Хотя голос отдававшего приказ явно не был связан с 'коза нострой'. Тут что-то другое... Чёрт, где же я его мог слышать?!
Между тем сутулый приблизился к жертве на расстояние полутора-двух метров, и я, не теряя времени, тоже подобрался поближе, чтобы в случае чего успеть хоть что-то предпринять. Можно было, кончено, и сейчас скрутить 'охотника', но вдруг при нём никаких орудий убийства не обнаружится? И он, само собой, признаваться ни в каких преступных замыслах не станет, я же буду выглядеть идиотом. А заговорщики получат ещё один шанс, только подготовятся к акции более тщательно, да ещё и убедятся, чтобы меня не было поблизости. Может, даже и ко мне на всякий случай подошлют 'рыцаря плаща и кинжала', как говорится: 'Нет человека - нет проблемы'.
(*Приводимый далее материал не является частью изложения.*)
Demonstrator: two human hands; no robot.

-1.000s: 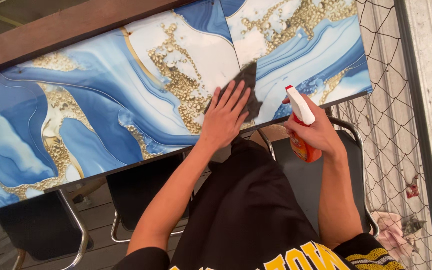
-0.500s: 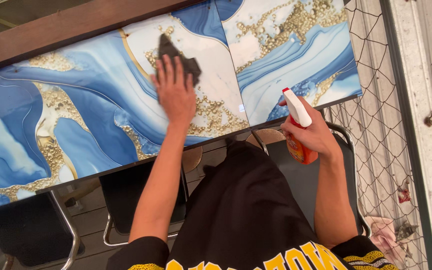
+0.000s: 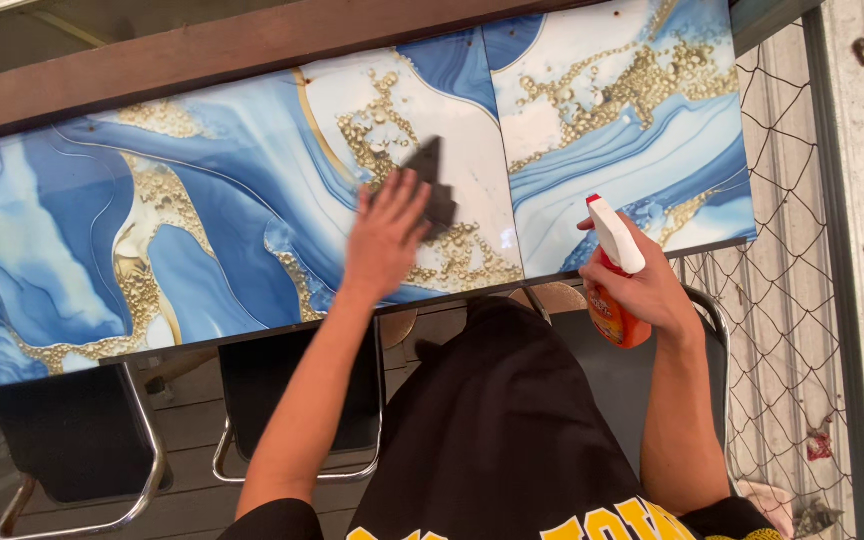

Пока я таким образом размышлял, сутулый извлёк из-под полы плаща какой-то небольшой продолговатый предмет и ещё на шаг приблизился к жертве. Бездействовать и дальше, оставаясь в роли стороннего наблюдателя, было чревато, так что я тоже быстро шагнул вперёд и тычком фаланги согнутого пальца в область правой почки заставил потенциального убийцу охнуть, повернувшись ко мне лицом. Особо в него не вглядываясь, я, не мудрствуя лукаво, нанёс резкий удар в кончик подбородка, подчелюстные нервные узлы среагировали как нужно, и оппонент без звука свалился наземь.
Финальную часть сцены наблюдали не только Дьюи с сенатором, но и ещё несколько человек. И в их взглядах читалось подозрительное недоумение. На их месте я бы тоже подумал, что бить человека ни с того, ни с сего - признак дурного тона. Только вот я бил ввиду неотложной необходимости, и сейчас, аккуратно, чтобы не стереть отпечатки пальцев, подобрав с земли шприц с какой-то тёмной жидкостью внутри, показал его губернатору.
- Этим, мистер Дьюи, он собирался вас отправить на тот свет.
- Что это ещё за дрянь?!
- Это покажет специальная экспертиза. Думаю, внутри шприца сильнодействующий яд. В такой толпе незаметно уколоть и раствориться в темноте легче лёгкого. Не думаю, что это кто-то из членов клуба, наверняка он проник на территорию лагеря незаконно.
- Да, мне его лицо незнакомо, - подтвердил Дьюи, разглядывая в отсветах света лежавшего преступника.
Между тем спектакль шёл своим чередом, небольшой инцидент метрах в двадцати от сцены для большинства присутствующих остался практически незамеченным.
- Но у этого типа был сообщник, - продолжил я. - Я стал невольным свидетелем их беседы вон там, на краю поляны, и когда они разошлись - я решил следить за исполнителем.